De haber alguien escuchado a medias las noticias de ayer acerca de la muerte de uno de los principales nombres de la Nueva Trova cubana, seguramente se habrá imaginado que se trataba de Pablo Milanés -aquejado desde hace años por diversos problemas de salud- o incluso de Silvio Rodríguez, ya cercano a su séptima década, pero no del más joven, el más tardío de esa generación de trovadores caribeños: Santiago Feliú.

Feliú, que murió ayer a los 51 años a causa de un infarto repentino, nunca llegó a ser tan popular como sus antecesores, pero -tal vez por la diferencia de edad- había logrado conectar con una generación un poco menos aguerrida en su lírica (se lo llegó a calificar como “el hippie del comunismo”). Había editado su primer disco, Vida, en 1986, justo en el momento en el que la trova cubana -que había sido un insumo hegemónico en la cultura musical de la izquierda- comenzaba a replegarse y a ser sustituida por el rock.

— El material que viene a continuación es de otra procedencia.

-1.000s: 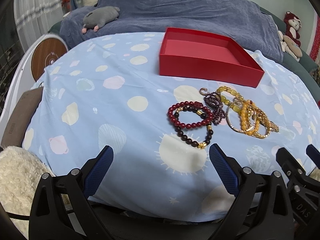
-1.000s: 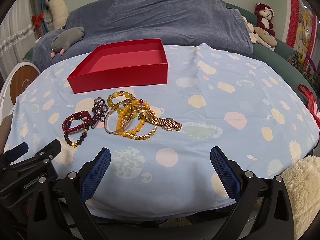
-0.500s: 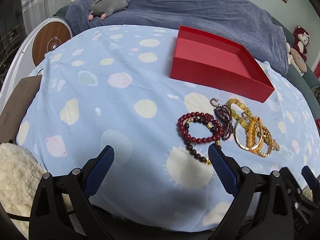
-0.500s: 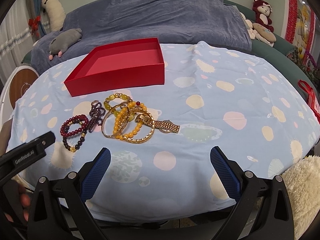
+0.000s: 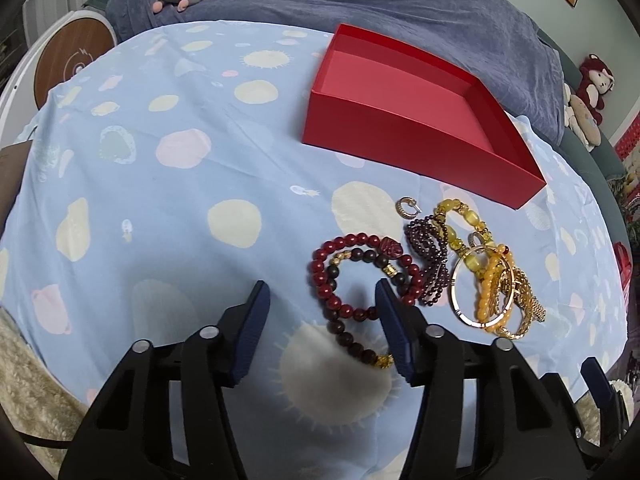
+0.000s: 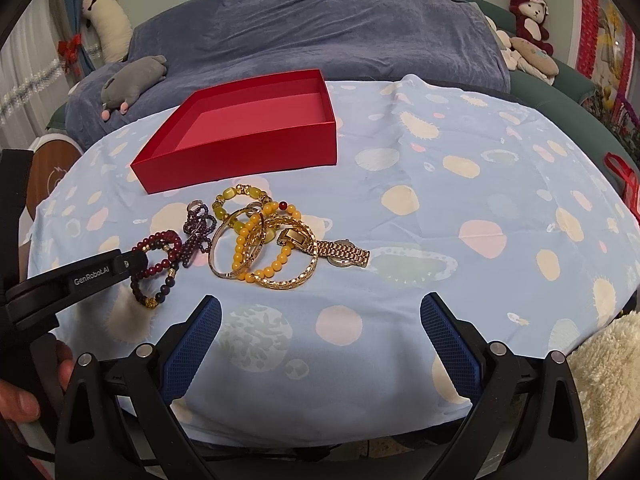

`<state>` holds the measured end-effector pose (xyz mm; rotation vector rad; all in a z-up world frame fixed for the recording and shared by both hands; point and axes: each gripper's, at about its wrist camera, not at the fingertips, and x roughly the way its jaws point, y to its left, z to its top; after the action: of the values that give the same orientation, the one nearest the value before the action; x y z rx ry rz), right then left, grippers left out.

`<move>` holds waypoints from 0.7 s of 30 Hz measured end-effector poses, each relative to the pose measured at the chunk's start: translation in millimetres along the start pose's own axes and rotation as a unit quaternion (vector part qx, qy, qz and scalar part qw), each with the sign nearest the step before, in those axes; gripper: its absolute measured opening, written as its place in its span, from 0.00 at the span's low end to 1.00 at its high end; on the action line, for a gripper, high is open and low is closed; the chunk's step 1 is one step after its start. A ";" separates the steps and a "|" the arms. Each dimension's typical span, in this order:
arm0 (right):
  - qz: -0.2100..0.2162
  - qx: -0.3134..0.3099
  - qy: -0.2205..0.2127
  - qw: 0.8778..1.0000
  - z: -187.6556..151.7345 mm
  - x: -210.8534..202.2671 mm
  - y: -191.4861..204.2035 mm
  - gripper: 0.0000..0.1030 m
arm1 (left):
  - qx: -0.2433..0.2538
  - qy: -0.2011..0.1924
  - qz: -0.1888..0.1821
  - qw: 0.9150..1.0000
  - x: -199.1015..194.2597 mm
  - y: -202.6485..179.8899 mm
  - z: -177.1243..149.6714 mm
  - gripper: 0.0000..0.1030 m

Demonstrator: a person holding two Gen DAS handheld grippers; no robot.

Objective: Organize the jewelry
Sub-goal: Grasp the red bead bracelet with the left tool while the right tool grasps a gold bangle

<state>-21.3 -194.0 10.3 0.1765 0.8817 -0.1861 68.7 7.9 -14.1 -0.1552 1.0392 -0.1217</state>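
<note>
One line of writing can be read: "GenRobot.AI", white on the black side of your left hand-held gripper point(image 6: 86, 276), seen from the right wrist camera. Nothing else carries legible text; the dial of the gold watch point(image 6: 340, 256) is too small to read.

Your left hand-held gripper point(image 5: 320, 330) partly covers the jewelry: its right finger overlaps the dark red bead bracelet point(image 5: 340, 276) and the dark bead bracelet with gold charms point(image 5: 358, 350) that lies through it. Whether that finger touches the beads or only hangs above them, you cannot tell. The yellow bead bracelets, gold bangles and watch are so tangled at the right of the pile that their order is hard to sort out. A purple bead strand point(image 5: 430, 254) lies between the red bracelet and that tangle, with a small silver ring point(image 5: 408, 205) just beyond it.

Your left jaws stand about half apart, holding nothing, with the red bracelet's near arc lying between the fingers. Your right hand-held gripper point(image 6: 320, 332) is spread wide and holds nothing, over bare blue tablecloth point(image 6: 460, 200) near the pile's front edge.

All jewelry lies on the worktop, just in front of the red box point(image 6: 248, 148), whose pink floor is bare.
</note>
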 end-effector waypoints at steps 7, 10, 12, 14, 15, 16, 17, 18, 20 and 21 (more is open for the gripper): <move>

Músico de temperamento melancólico, Feliú se destacaba particularmente por dos características perceptibles sólo en el trato personal o en los conciertos; sufría de una enorme tartamudez, que lo ponía muy incómodo en las entrevistas; y, al igual que en la política, era zurdo, pero de esa clase de zurdos porfiados que, en lugar de cambiar de lugar las cuerdas de la guitarra, simplemente aprendió a tocar en forma invertida, lo que le daba un particular sonido a su ejecución, no pocas veces virtuosa. Feliú se sentía cómodo tanto en su faceta de cantautor como en la de músico instrumental, y muchas de sus baladas más conocidas tienen estructuras sumamente intrincadas y complejas.

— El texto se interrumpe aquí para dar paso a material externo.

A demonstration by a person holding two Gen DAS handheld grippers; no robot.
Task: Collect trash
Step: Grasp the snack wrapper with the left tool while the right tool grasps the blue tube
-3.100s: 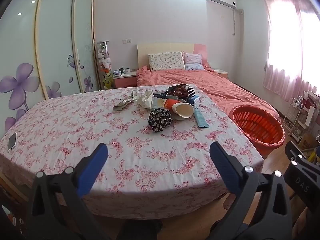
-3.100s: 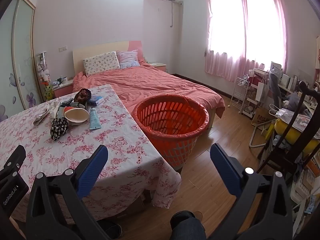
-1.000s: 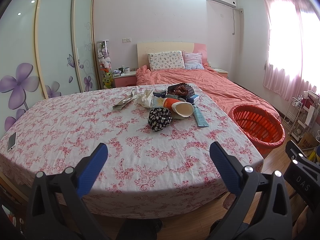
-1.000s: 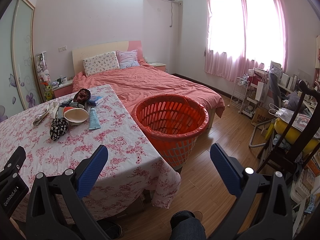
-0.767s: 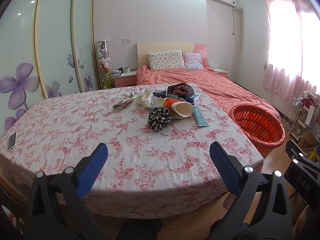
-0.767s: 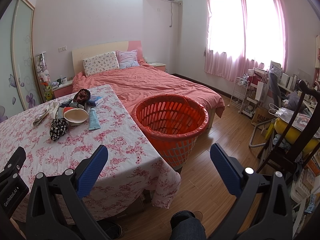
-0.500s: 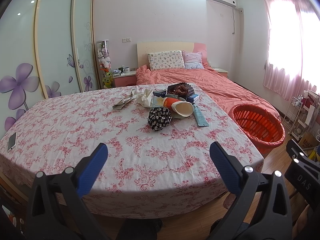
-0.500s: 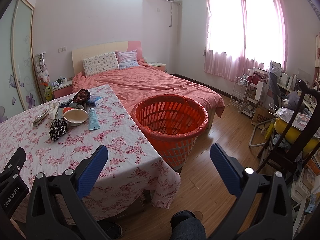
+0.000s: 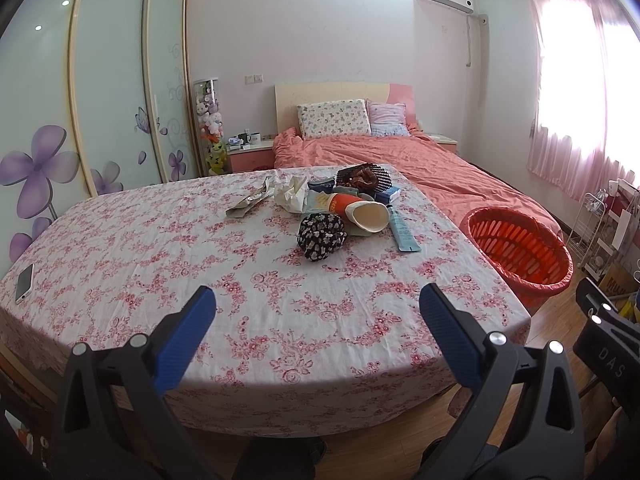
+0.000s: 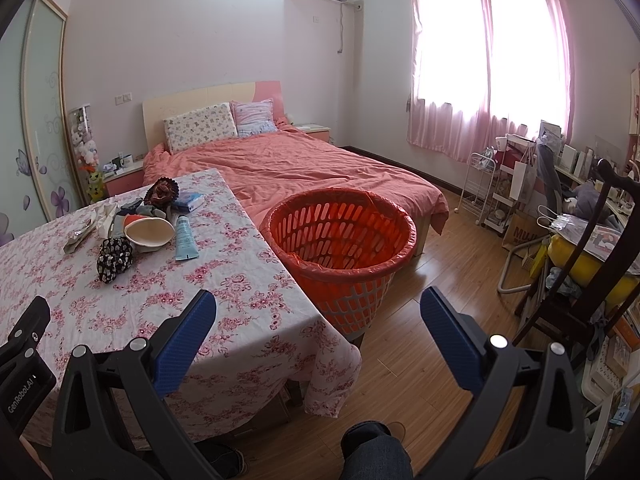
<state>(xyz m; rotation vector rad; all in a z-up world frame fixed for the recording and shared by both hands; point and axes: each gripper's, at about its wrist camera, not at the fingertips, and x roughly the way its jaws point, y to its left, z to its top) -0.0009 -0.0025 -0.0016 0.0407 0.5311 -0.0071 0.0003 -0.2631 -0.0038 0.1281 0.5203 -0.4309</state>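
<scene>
A pile of trash lies on the floral-cloth table (image 9: pixel 160 264): a black-and-white crumpled bundle (image 9: pixel 321 234), a paper cup (image 9: pixel 366 216) on its side, a blue tube (image 9: pixel 403 231), crumpled tissue (image 9: pixel 291 196), a silver wrapper (image 9: pixel 250 202) and a dark snack bag (image 9: pixel 363 176). The pile also shows in the right wrist view (image 10: pixel 140 224). An orange laundry basket (image 10: pixel 340 248) with an orange liner stands on the floor right of the table. My left gripper (image 9: pixel 316 320) is open and empty over the table's near edge. My right gripper (image 10: pixel 318 320) is open and empty, near the basket.
A phone (image 9: pixel 24 282) lies at the table's left edge. A bed with a salmon cover (image 10: pixel 304 172) stands behind the table and basket. A dark chair (image 10: pixel 580 264), a yellow object and cluttered shelves stand at the right. The floor is wood (image 10: pixel 440 320).
Both grippers stay open and almost still. The views drift only very slightly.
</scene>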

En setiembre del año pasado visitó Montevideo por última vez, y fue declarado Visitante Ilustre por la Intendencia. En aquella ocasión, entrevistado por la diaria, se había autodefinido así: “Más que nada, soy un compositor de canciones de amor y de amor desamorado o desamor, y, cuando alguna cosa me toca desde el punto de vista social, pues busco la canción que puedo hacer, es como un debe. Pero por sobre todas las cosas, soy militante de una canción de arte, un equilibrio ingenioso de música y poesía”. Había publicado en 2010 su primer disco en ocho años, titulado Ay, la vida.

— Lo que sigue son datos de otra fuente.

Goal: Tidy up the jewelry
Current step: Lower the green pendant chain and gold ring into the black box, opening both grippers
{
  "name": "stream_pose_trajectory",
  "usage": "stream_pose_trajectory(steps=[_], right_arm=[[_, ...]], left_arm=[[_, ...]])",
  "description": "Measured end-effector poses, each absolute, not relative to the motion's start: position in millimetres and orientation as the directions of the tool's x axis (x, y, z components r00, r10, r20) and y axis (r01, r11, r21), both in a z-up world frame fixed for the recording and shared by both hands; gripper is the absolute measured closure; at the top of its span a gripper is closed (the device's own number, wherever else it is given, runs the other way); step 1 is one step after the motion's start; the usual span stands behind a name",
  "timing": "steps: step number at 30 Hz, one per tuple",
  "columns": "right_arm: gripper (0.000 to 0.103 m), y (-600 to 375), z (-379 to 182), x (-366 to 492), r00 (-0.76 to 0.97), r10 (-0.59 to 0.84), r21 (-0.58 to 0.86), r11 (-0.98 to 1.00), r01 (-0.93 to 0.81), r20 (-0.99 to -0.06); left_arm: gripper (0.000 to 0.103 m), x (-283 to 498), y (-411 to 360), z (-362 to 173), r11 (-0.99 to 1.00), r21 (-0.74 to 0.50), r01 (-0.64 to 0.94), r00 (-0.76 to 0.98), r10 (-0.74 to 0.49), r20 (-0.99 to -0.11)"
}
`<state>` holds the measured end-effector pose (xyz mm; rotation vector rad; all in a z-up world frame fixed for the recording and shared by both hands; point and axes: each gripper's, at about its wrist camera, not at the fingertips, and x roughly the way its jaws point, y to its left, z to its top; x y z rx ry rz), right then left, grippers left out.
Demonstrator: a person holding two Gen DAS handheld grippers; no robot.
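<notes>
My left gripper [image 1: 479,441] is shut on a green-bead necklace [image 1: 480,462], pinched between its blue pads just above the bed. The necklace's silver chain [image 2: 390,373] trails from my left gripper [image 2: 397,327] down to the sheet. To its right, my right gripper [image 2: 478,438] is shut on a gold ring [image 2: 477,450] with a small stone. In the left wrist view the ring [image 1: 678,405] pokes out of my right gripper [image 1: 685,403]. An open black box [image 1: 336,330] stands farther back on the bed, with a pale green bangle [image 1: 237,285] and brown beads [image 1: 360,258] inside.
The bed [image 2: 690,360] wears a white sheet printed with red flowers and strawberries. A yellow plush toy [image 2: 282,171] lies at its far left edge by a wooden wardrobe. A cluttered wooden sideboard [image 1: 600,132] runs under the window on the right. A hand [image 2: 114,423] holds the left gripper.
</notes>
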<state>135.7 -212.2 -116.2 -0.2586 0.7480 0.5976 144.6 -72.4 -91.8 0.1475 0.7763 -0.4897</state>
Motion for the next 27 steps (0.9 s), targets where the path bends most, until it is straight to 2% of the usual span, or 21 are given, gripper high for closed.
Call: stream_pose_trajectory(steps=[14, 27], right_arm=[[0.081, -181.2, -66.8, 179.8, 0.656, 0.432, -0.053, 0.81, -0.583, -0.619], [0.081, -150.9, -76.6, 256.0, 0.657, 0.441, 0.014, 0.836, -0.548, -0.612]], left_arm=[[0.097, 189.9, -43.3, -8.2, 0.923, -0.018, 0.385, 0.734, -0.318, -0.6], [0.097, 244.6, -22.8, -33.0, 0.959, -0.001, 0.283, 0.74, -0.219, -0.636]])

“Muchas malas palabras se me ocurren. Muchas. Son tantas, que se atropellan”, escribió Silvio Rodríguez con rabia impotente en su blog al enterarse de la muerte de su amigo, pero sería una pena recordar con puteadas y palabras oscuras a alguien que, a pesar de su sempiterna tristeza, dedicó buena parte de su obra a exaltar la vida y sus contradicciones. Mejor recordarlo con el estribillo de uno de sus primeros éxitos: “Vida a la muerte le queda un tiro / y un corazón que defiende / y hace de tus alas grandes / una historia para siempre por el amor”.